### TASK INSTRUCTIONS
The listing is to be returned word for word, without its images.
*** EXERCISE DATA ***
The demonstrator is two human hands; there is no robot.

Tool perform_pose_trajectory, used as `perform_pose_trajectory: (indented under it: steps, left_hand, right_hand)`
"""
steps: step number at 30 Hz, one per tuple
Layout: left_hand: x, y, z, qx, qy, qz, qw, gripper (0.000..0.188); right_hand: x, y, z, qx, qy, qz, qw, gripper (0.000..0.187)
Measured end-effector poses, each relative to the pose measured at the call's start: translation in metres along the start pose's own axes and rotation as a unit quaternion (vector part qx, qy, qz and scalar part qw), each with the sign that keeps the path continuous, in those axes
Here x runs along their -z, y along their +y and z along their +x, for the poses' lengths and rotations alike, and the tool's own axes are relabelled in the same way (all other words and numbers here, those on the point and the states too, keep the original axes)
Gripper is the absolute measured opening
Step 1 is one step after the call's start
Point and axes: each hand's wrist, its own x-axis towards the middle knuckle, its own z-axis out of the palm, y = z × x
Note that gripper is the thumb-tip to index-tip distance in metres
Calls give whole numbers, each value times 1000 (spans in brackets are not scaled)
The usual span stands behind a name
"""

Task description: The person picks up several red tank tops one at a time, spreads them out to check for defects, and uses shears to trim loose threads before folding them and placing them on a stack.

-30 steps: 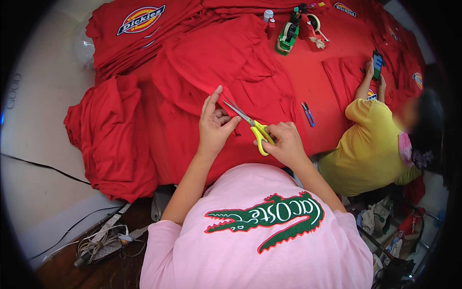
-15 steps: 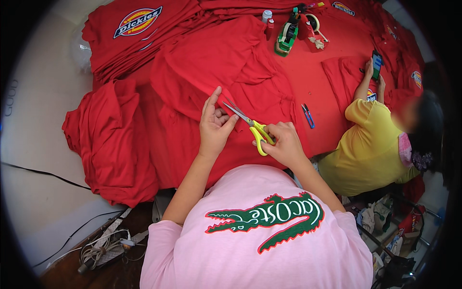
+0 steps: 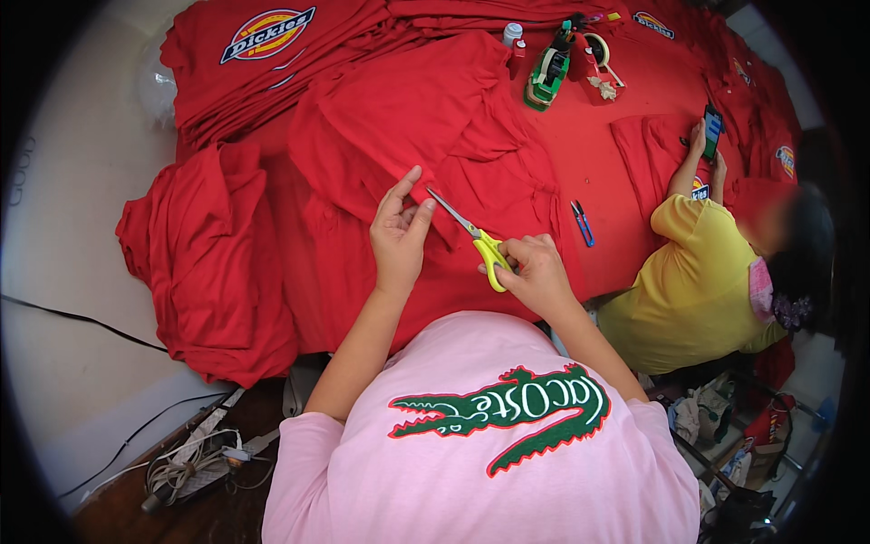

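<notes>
My right hand (image 3: 536, 272) grips a pair of yellow-handled scissors (image 3: 476, 238), blades pointing up-left toward my left hand. My left hand (image 3: 399, 234) rests on a red garment (image 3: 426, 136) spread on the table, pinching its fabric near the scissor tips. The blades look slightly apart at the edge of the cloth.
More red garments (image 3: 204, 263) hang over the table's left edge, and a folded stack (image 3: 263, 54) lies at the back. Tape dispensers (image 3: 553, 68) and a small blue snipper (image 3: 583, 222) lie to the right. A person in yellow (image 3: 698, 281) holds a phone (image 3: 712, 131). Cables (image 3: 190, 453) lie on the floor.
Both hands stay close together on the red garment. The view has shifted slightly, and the scissors stay at the cloth by my left fingers.
</notes>
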Motion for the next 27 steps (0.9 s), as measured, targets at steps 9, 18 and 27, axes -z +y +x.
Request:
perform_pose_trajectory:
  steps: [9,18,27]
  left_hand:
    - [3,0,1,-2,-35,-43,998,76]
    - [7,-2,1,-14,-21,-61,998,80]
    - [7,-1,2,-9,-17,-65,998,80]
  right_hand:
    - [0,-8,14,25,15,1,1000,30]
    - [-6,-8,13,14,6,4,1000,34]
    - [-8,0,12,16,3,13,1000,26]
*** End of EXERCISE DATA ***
### PROBLEM SOLUTION
The demonstrator is two human hands; there is no robot.

Tool perform_pose_trajectory, used as `perform_pose_trajectory: (indented under it: steps, left_hand, right_hand)`
"""
steps: step number at 30 Hz, one per tuple
Layout: left_hand: x, y, z, qx, qy, qz, qw, gripper (0.000..0.188); right_hand: x, y, z, qx, qy, qz, qw, gripper (0.000..0.187)
Measured end-effector poses, each relative to the pose measured at the call's start: translation in metres along the start pose's own axes and rotation as a unit quaternion (vector part qx, qy, qz and scalar part qw), each with the sign that keeps the path continuous, in those axes
Here x runs along their -z, y along their +y and z along their +x, for the poses' lengths and rotations alike, and the tool's own axes are relabelled in the same way (all other words and numbers here, those on the point and the states too, keep the original axes)
Gripper is the absolute measured opening
Step 1 is one step after the call's start
Point and axes: each hand's wrist, its own x-axis towards the middle knuckle, its own z-axis out of the palm, y = z × x
Note that gripper is the thumb-tip to index-tip distance in metres
Calls give whole numbers, each value times 1000 (spans in brackets are not scaled)
The usual span stands behind a name
"""

Task description: The person picks up several red tank tops one at a time, spreads them out to check for defects, and uses shears to trim loose threads before folding them and placing them on a stack.

-30 steps: 
-15 steps: 
+0 steps: 

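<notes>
My right hand (image 3: 536, 272) grips a pair of yellow-handled scissors (image 3: 476, 238), blades pointing up-left toward my left hand. My left hand (image 3: 399, 234) rests on a red garment (image 3: 426, 136) spread on the table, pinching its fabric near the scissor tips. The blades look slightly apart at the edge of the cloth.
More red garments (image 3: 204, 263) hang over the table's left edge, and a folded stack (image 3: 263, 54) lies at the back. Tape dispensers (image 3: 553, 68) and a small blue snipper (image 3: 583, 222) lie to the right. A person in yellow (image 3: 698, 281) holds a phone (image 3: 712, 131). Cables (image 3: 190, 453) lie on the floor.
Both hands stay close together on the red garment. The view has shifted slightly, and the scissors stay at the cloth by my left fingers.
</notes>
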Motion for the next 27 steps (0.9 s), as measured, targets at steps 9, 18 and 27, axes -z +y +x.
Request:
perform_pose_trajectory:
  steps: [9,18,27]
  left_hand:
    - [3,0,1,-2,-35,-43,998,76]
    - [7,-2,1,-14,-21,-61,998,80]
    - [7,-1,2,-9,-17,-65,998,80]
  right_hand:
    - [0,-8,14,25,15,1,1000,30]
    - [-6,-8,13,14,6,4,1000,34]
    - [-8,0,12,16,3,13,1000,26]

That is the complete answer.